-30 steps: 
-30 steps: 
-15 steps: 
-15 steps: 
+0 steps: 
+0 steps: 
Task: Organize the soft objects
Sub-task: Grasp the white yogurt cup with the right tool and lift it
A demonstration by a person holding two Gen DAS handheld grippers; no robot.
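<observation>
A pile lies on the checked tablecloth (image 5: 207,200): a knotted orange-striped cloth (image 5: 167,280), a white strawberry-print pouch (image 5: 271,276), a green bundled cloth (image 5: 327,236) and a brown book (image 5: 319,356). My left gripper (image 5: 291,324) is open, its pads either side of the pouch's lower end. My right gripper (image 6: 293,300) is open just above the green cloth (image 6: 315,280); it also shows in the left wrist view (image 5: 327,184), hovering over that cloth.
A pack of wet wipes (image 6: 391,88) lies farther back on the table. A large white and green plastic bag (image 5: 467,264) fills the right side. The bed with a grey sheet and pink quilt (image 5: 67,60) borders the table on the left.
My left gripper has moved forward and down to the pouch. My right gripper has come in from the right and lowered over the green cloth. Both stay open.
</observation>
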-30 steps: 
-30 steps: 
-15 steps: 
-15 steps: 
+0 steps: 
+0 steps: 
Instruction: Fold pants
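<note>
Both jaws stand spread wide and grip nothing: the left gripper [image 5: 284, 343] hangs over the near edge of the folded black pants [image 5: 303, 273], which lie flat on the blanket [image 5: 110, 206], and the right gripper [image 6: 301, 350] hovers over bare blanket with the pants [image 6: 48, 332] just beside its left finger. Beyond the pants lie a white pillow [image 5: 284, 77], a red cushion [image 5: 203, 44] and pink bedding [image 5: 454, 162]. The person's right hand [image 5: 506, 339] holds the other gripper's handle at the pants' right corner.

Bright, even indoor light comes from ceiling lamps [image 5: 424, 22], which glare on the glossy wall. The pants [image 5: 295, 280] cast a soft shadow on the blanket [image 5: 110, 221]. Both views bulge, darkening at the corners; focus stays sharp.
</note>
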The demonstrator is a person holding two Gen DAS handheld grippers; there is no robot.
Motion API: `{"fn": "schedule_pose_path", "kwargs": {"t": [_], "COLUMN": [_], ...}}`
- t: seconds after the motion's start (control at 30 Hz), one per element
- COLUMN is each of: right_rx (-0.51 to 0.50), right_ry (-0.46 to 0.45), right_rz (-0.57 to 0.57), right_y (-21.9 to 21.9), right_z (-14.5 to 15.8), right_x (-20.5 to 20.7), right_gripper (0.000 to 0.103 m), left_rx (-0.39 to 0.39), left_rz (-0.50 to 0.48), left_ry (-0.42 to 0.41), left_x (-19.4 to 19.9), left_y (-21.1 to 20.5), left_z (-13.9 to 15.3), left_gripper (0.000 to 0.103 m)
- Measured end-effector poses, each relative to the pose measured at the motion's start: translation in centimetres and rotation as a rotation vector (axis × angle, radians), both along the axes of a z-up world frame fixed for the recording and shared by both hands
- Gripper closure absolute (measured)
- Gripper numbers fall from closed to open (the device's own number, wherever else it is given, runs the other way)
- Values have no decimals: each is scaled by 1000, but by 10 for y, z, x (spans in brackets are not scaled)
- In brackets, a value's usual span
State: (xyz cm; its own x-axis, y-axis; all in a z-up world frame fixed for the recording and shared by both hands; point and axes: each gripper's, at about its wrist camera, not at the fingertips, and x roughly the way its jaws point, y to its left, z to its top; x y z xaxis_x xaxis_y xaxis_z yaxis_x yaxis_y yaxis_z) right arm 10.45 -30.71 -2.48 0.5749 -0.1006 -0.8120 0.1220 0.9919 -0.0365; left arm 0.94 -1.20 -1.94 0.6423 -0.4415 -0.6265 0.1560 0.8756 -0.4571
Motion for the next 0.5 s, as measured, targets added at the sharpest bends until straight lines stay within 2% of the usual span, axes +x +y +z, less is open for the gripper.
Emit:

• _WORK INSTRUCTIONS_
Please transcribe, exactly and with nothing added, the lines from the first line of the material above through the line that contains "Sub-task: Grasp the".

• _WRITTEN RESPONSE_
-30 steps: 
-30 steps: 
-15 steps: 
-15 steps: 
+0 steps: 
+0 steps: 
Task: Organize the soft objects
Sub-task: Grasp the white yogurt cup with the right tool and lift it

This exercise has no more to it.